<<<<

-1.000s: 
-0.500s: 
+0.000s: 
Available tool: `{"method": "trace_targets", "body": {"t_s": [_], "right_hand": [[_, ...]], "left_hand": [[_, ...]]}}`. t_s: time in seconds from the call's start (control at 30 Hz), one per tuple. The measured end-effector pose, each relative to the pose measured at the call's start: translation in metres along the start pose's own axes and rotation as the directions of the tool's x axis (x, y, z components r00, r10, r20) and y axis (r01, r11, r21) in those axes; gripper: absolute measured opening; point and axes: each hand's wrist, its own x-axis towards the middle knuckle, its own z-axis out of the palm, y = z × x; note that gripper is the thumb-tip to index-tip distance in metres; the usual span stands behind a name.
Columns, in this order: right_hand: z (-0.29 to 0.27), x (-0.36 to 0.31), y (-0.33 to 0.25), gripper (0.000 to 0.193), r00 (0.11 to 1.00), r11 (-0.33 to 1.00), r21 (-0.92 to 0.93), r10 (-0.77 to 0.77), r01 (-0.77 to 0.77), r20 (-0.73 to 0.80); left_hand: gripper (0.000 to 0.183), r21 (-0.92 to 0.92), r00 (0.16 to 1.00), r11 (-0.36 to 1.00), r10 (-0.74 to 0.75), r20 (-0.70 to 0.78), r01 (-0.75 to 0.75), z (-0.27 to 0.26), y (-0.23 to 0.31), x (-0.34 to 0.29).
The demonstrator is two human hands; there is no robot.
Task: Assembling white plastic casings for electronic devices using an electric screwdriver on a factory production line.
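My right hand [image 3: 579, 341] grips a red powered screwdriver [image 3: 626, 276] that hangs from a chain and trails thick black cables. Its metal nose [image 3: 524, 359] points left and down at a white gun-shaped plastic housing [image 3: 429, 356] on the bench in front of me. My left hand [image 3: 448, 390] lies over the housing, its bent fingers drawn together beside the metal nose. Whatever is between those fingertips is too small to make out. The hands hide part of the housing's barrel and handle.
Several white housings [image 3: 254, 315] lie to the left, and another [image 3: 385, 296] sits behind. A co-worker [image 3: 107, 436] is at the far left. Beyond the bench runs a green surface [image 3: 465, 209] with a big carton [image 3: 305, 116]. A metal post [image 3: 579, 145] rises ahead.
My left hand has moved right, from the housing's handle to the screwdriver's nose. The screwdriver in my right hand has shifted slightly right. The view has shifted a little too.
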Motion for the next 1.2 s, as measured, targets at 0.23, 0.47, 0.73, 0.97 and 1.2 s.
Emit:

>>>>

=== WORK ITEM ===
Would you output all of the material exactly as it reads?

=== OUTPUT BELOW ===
-1.000s: 
-0.500s: 
+0.000s: 
Available tool: `{"method": "trace_targets", "body": {"t_s": [_], "right_hand": [[_, ...]], "left_hand": [[_, ...]]}}`. t_s: time in seconds from the call's start (control at 30 Hz), one per tuple. The measured end-effector pose, each relative to the pose measured at the call's start: translation in metres along the start pose's own axes and rotation as the directions of the tool's x axis (x, y, z components r00, r10, r20) and y axis (r01, r11, r21) in those axes; gripper: absolute measured opening; point and axes: each hand's wrist, its own x-axis towards the middle knuckle, its own z-axis out of the palm, y = z × x; note that gripper is the thumb-tip to index-tip distance in metres; the usual span stands behind a name.
Columns, in this order: right_hand: z (-0.29 to 0.27), x (-0.36 to 0.31), y (-0.33 to 0.25), gripper (0.000 to 0.193), r00 (0.11 to 1.00), r11 (-0.33 to 1.00), r21 (-0.92 to 0.93), r10 (-0.77 to 0.77), r01 (-0.77 to 0.77), r20 (-0.73 to 0.80); left_hand: gripper (0.000 to 0.183), r21 (-0.92 to 0.92), r00 (0.16 to 1.00), r11 (-0.36 to 1.00), r10 (-0.74 to 0.75), r20 (-0.70 to 0.78), r01 (-0.75 to 0.75), z (-0.27 to 0.26), y (-0.23 to 0.31), x (-0.34 to 0.29).
The demonstrator is two human hands; there is no robot.
Task: Assembling white plastic casings for electronic devices using an electric screwdriver on a factory production line.
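My right hand [image 3: 579, 341] grips a red powered screwdriver [image 3: 626, 276] that hangs from a chain and trails thick black cables. Its metal nose [image 3: 524, 359] points left and down at a white gun-shaped plastic housing [image 3: 429, 356] on the bench in front of me. My left hand [image 3: 448, 390] lies over the housing, its bent fingers drawn together beside the metal nose. Whatever is between those fingertips is too small to make out. The hands hide part of the housing's barrel and handle.
Several white housings [image 3: 254, 315] lie to the left, and another [image 3: 385, 296] sits behind. A co-worker [image 3: 107, 436] is at the far left. Beyond the bench runs a green surface [image 3: 465, 209] with a big carton [image 3: 305, 116]. A metal post [image 3: 579, 145] rises ahead.
My left hand has moved right, from the housing's handle to the screwdriver's nose. The screwdriver in my right hand has shifted slightly right. The view has shifted a little too.
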Motion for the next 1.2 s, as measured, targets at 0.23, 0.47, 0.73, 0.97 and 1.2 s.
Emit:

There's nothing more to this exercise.